# Snow tracks and tires



## Snow tracker (Jan 31, 2014)

I know this has been discussed in thousands of threads so sorry to bring it up again. I hate looking thru hundreds of searches of threads as well new products come out all the time. 

We have a bobcat T650 (track),& S650 (tires) and a Cat 259D (track) We are looking for suggestions for snow and ice tracks and tires for these machines. I have heard good things about wolf paws for tires 

thanks in advance


----------



## seville009 (Sep 9, 2002)

Only have experience with tracks; basically for better traction on snow, stay away from the large lug tracks. The oem track on my ASV works great in snow. Ice is a different matter; haven’t had much success with tracks on ice, but hasn’t been s big issue. Just throttle down until you can move off the patch of ice, and or try to keep at least one track on snow.
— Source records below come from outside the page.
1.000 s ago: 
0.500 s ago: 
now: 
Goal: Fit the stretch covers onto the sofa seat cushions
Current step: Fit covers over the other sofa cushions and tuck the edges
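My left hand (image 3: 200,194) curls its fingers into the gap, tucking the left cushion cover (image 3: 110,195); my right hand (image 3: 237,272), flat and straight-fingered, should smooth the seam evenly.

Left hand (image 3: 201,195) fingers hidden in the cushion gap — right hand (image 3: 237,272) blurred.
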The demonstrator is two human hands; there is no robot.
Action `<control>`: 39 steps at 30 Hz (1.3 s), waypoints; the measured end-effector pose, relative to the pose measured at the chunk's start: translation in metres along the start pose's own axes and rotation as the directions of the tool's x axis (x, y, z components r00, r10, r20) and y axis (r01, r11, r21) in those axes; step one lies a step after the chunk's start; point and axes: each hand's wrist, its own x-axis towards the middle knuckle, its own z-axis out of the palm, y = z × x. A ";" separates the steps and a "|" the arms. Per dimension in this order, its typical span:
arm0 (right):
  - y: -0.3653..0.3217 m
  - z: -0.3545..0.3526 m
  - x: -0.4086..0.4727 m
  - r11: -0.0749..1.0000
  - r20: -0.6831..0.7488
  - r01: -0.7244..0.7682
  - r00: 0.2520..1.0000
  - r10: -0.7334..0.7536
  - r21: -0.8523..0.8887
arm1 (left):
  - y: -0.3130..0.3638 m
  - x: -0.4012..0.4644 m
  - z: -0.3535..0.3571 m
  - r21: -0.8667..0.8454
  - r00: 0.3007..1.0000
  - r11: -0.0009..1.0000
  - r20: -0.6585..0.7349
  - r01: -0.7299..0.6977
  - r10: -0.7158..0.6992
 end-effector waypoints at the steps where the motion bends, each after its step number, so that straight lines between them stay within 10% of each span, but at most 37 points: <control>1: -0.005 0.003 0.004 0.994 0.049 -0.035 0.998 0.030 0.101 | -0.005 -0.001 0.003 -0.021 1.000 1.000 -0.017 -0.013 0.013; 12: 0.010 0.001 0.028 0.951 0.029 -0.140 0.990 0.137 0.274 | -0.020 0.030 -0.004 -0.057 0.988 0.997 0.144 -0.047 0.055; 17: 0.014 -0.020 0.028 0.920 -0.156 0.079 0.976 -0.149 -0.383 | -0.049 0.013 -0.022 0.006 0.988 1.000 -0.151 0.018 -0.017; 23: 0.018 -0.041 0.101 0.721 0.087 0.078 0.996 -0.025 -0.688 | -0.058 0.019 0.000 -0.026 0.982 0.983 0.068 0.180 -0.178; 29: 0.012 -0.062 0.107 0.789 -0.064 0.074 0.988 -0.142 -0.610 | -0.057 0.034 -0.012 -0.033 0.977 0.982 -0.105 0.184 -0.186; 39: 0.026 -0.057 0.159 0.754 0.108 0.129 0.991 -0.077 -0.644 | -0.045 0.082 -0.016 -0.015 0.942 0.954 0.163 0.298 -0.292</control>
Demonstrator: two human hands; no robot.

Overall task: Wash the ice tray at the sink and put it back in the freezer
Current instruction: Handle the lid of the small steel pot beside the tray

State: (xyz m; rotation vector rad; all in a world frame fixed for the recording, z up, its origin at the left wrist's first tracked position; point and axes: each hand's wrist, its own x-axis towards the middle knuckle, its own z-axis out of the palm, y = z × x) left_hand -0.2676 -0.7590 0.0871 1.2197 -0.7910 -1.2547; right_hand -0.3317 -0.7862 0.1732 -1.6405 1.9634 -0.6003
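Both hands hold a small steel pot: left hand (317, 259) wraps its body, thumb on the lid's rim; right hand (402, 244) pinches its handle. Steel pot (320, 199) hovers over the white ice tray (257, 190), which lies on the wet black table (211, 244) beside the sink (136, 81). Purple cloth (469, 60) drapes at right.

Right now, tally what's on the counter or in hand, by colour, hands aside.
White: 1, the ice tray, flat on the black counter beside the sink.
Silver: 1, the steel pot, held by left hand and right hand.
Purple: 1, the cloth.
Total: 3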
If you’ve been happy with your tracks in the past, it might be that they’ve simply worn down too much.


----------



## Mark Oomkes (Dec 10, 2000)

Camoplast is holding up great for me.


----------



## John_DeereGreen (Jan 2, 2011)

The 22.5's I bought from Steve/skidsteersnowtires.com have been great. No track experience, can't help you there.


----------



## Snow tracker (Jan 31, 2014)

any suggestions between Camso SD's and polartracks?


----------



## stoneexc2 (Aug 18, 2007)

we ran both polartracks and SD's the SD's are a harder rubber and will last a little longer the polartracks are softer and we only got about 300 hours out of a set before they were almost shot


----------



## Mark Oomkes (Dec 10, 2000)

stoneexc2 said:


> we ran both polartracks and SD's the SD's are a harder rubber and will last a little longer the polartracks are softer and we only got about 300 hours out of a set before they were almost shot


You don't say...must be @plow4beer is WRONG. I'm not the only one to burn up a set of the PolarTracks.


----------



## absolutely (Dec 9, 2010)

PolarTracks did not last very long for us either. We ended up siping ours to get another season out of them.


----------



## Brad3403 (Sep 8, 2008)

I run a LT235/86R16 size tire on my skids. I put them on agriculture rims. The tires usually last about 2 seasons.


----------



## sthoms3355 (Jan 3, 2008)

For tires either go with a snow specific tire/rim setup as mentioned above or the Camso SKS 753 is a great round-the-year tire. I've got no personal experience with the Camoplast tracks but have heard great things about them. Also, CAT has come out with a track for CLTs that is great all year round.


----------